21 Ways to Motivate Students Not to Cheat
Are you looking for ways to motivate students not to cheat? If so, keep reading.
1. Restrict the learner’s participation in competitive learning activities.
2. Teach the learner appropriate ways in which to deal with anger, frustration, etc., so the learner does not feel the need to cheat.
3. Assist the learner in accepting the fact that self-improvement is more essential than being the best, “winning,” “beating” someone else, etc., (e.g., improving their own best time in swimming is better than always trying to “beat” someone else, etc.).
4. Prior to beginning a game or task, make sure the learner knows the rules, is familiar with the game, knows instructions, etc.
5. Urge the learner to take part in less competitive learning activities (e.g., reading, clubs, scouts, learner council, etc.).
6. Assist the learner in developing self-confidence and satisfaction in personal self-worth and successes by pointing out strengths, emphasizing positive aspects, etc.
7. Address the learner’s behavior every time there is a problem with cheating (e.g., when the learner cheats, remove them from the situation, and do not let them return, etc.).
8. Address the learner’s cheating privately rather than in public.
9. Praise those students in the classroom who do their own work.
10. Do not take action unless you are sure that the learner is cheating.
11. Select a peer to model performing their own work for the learner.
12. Connect with parents to disseminate information about the learner’s progress. The parents may reinforce the learner at home for doing their own work at school.

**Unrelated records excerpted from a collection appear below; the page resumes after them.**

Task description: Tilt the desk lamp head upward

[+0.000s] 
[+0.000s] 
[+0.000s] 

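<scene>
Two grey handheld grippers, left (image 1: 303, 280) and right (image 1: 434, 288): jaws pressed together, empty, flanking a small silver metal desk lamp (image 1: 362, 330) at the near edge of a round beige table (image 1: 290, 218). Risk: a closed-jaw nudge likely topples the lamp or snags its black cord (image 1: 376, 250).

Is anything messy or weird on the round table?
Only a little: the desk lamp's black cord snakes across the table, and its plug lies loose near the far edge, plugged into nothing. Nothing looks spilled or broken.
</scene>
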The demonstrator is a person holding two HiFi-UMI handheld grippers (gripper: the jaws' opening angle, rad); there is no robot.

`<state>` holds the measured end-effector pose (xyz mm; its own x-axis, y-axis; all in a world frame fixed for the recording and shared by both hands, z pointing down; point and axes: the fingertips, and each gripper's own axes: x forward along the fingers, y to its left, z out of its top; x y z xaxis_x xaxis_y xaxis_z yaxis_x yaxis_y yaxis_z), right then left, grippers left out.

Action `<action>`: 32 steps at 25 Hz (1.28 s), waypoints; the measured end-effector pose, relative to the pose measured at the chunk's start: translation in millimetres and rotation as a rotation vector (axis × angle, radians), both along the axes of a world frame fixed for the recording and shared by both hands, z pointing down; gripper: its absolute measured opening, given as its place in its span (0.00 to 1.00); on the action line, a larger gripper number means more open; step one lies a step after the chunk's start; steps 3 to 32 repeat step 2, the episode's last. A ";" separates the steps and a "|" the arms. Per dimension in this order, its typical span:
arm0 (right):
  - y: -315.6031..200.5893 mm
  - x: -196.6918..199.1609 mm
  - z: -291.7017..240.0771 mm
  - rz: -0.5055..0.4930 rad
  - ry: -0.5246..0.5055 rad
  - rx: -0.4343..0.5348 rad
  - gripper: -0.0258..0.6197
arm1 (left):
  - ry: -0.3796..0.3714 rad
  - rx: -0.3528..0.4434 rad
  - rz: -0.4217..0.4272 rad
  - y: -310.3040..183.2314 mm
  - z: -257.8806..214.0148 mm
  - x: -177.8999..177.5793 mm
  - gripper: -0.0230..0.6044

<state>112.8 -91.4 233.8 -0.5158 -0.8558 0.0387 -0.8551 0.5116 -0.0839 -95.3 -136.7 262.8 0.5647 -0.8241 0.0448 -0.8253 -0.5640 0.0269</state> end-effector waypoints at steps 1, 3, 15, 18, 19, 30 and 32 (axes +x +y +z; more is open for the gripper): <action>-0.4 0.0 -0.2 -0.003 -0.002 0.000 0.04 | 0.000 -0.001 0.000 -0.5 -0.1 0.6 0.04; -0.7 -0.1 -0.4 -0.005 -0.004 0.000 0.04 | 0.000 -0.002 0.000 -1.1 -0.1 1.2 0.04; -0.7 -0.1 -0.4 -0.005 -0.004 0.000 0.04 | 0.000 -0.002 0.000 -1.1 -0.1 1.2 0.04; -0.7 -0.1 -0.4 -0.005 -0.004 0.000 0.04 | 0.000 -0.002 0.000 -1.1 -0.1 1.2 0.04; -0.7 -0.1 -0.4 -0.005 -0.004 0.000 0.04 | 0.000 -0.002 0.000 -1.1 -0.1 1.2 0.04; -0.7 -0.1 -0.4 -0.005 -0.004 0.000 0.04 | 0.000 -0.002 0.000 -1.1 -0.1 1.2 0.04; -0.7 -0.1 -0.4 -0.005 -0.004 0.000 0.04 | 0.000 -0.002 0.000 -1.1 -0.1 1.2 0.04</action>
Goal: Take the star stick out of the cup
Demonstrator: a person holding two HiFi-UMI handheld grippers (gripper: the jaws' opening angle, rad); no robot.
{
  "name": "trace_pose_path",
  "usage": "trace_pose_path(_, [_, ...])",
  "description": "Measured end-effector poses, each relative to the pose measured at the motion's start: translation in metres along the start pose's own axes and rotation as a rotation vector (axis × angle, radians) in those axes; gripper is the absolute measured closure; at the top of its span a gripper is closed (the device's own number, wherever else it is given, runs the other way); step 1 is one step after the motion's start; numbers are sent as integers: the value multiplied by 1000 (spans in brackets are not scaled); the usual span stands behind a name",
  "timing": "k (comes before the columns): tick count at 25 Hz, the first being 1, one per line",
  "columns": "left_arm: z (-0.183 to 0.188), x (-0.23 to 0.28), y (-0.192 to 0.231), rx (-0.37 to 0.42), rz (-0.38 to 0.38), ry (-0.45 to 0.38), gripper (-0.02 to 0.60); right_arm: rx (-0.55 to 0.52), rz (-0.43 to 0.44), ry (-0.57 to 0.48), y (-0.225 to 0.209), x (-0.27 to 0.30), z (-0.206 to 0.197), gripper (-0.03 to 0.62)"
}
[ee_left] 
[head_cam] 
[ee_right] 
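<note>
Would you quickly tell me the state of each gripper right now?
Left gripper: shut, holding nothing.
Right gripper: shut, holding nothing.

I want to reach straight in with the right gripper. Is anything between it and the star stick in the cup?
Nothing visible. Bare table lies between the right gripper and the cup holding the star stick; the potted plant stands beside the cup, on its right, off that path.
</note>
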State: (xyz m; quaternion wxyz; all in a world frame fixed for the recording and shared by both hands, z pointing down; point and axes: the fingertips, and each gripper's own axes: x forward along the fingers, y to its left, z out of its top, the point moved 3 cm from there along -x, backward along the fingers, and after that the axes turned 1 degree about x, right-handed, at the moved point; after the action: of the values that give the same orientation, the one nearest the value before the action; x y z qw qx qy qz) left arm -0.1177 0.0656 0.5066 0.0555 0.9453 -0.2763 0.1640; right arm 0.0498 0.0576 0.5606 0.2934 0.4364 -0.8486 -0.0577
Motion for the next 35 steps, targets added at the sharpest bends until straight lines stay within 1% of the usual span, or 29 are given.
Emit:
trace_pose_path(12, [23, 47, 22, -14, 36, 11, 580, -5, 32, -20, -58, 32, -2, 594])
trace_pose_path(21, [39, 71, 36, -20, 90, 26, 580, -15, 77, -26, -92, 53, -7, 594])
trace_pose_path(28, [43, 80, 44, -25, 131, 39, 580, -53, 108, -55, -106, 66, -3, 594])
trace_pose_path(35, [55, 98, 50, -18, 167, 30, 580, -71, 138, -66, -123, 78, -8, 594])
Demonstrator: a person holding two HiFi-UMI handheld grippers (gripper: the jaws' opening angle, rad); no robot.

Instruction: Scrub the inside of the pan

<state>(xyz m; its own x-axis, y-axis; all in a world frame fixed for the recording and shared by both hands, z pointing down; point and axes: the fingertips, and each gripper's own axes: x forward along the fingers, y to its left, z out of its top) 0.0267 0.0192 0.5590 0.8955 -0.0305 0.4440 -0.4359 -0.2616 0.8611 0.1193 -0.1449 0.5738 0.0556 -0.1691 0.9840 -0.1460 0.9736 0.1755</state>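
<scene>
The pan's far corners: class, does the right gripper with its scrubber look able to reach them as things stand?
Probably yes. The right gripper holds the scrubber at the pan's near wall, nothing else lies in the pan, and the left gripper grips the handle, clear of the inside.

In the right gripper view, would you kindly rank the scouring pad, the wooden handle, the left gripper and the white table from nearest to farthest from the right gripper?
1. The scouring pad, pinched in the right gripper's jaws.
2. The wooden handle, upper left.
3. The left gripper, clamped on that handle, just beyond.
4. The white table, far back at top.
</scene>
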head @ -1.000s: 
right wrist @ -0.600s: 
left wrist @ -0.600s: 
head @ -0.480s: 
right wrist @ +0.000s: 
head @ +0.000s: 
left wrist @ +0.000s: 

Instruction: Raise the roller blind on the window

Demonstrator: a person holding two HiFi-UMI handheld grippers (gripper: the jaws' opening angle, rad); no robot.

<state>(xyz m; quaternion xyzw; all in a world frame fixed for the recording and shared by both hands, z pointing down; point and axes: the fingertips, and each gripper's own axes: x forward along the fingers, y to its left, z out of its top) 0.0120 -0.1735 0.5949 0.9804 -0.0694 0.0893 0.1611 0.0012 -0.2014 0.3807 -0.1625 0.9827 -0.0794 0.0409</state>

13. Draft an agreement with the learner stipulating what behavior is required (e.g., doing their own work) and which reinforcement will be implemented when the agreement has been met.
14. Praise the learner for doing their own work based on the duration of time the learner can be successful. As the learner shows success, slowly increase the duration of time required for reinforcement.
15. Create classroom rules: • Remain on-task. • Remain in your seat. • Finish tasks. • Meet task expectations. • Raise your hand. Examine rules often. Praise students for following the rules.
16. Converse with the learner to explain (a) what the learner is doing wrong (e.g., cheating, copying, etc.) and (b) what the learner should be doing (i.e., their own work).
17. Assess the appropriateness of the task to ascertain (a) if the task is too complicated and (b) if the duration of time scheduled to finish the task is sufficient.
18. Praise the learner for doing their own work: (a) give the learner a concrete reward (e.g., privileges such as leading the line, handing out learning materials, 10 minutes of free time, etc.) or (b) give the learner an informal reward (e.g., praise, handshake, smile, etc.).
19. Consider using an adaptive behavior management app. Click here to view a list of apps that we recommend.
20. Click here to learn about six bonus strategies for challenging problem behaviors and mastering classroom management.
21. Consider using AI to stop student cheating.